◆ Your goal
Will you restate verbatim the lines running from the line with "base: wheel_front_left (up" to the end of the data, leaving out everything else?
== == ==
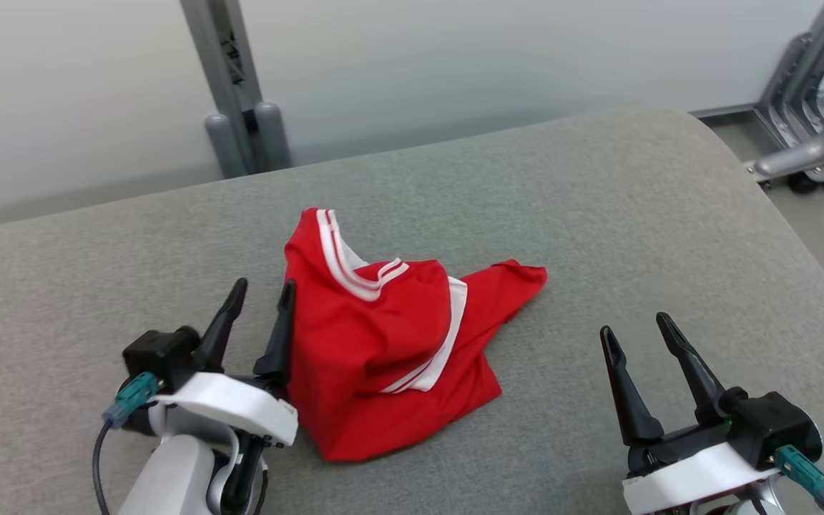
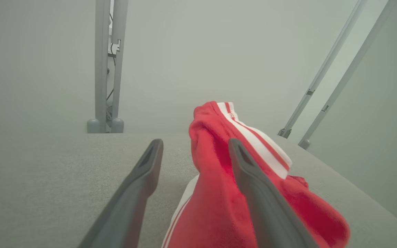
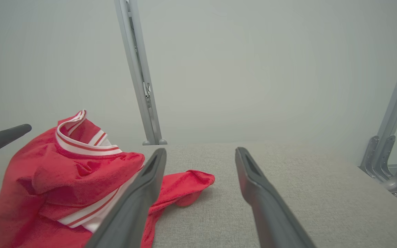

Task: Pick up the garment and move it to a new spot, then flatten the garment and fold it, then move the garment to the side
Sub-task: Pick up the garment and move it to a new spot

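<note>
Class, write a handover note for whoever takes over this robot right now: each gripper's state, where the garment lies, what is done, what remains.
Left gripper: open, one finger against the red garment, nothing clamped.
Right gripper: open, over the bare grey cushion, apart from the garment.
Garment: crumpled heap mid-cushion, white-striped trim sticking up.
Done: at most the first move; the garment lies released.
Left: flatten, fold, move aside.
</note>
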Tool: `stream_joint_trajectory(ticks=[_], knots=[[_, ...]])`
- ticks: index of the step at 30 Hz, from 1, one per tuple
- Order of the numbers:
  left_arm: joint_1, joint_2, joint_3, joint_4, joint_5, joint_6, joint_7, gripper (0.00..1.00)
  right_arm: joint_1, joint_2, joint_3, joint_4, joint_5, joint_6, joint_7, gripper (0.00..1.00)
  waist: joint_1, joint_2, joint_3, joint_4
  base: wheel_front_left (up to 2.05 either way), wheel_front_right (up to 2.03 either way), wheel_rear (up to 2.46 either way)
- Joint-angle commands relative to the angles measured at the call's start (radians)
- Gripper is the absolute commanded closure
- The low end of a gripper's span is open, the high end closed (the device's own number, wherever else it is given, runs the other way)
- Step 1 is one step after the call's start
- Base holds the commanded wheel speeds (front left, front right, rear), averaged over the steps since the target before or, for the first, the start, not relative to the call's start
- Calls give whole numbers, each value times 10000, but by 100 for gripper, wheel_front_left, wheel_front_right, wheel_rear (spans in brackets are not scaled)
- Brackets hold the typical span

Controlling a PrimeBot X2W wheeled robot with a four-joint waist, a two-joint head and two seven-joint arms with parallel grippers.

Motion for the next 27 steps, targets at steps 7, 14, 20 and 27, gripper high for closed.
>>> stream_joint_trajectory(ticks=[7,14,20,27], knots=[[1042,-206,1211,-939,724,372,-38,0,258,-43,-23,64,-49,-3,-55,0,0,0,-602,845,0,0,0],[2133,-309,1400,-2371,1793,755,-37,0,588,-44,-157,160,-25,-3,-55,0,0,0,-1061,1788,0,0,0],[2816,-317,1200,-3000,2327,1010,-39,0,849,-43,-365,232,-180,-3,-55,0,0,0,-1407,2390,0,0,0],[3514,-320,1143,-3240,3095,1176,-39,0,1200,-43,-630,348,-250,-3,-55,0,0,0,-1781,2759,0,0,0]])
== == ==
◆ Final answer
  base: wheel_front_left (up to 2.05 either way), wheel_front_right (up to 2.03 either way), wheel_rear (up to 2.46 either way)
- Joint-angle commands relative to the angles measured at the call's start (radians)
- Gripper is the absolute commanded closure
- The low end of a gripper's span is open, the high end closed (the device's own number, wherever else it is given, runs the other way)
- Step 1 is one step after the call's start
- Base holds the commanded wheel speeds (front left, front right, rear), averaged over the steps since the target before or, for the first, the start, not relative to the call's start
- Calls give whole numbers, each value times 10000, but by 100 for gripper, wheel_front_left, wheel_front_right, wheel_rear (spans in brackets are not scaled)
- Brackets hold the typical span

Controlling a PrimeBot X2W wheeled robot with a four-joint waist, a two-joint head and two seven-joint arms with parallel grippers.

Motion for the next 27 steps, targets at steps 7, 14, 20 and 27, gripper high for closed.
>>> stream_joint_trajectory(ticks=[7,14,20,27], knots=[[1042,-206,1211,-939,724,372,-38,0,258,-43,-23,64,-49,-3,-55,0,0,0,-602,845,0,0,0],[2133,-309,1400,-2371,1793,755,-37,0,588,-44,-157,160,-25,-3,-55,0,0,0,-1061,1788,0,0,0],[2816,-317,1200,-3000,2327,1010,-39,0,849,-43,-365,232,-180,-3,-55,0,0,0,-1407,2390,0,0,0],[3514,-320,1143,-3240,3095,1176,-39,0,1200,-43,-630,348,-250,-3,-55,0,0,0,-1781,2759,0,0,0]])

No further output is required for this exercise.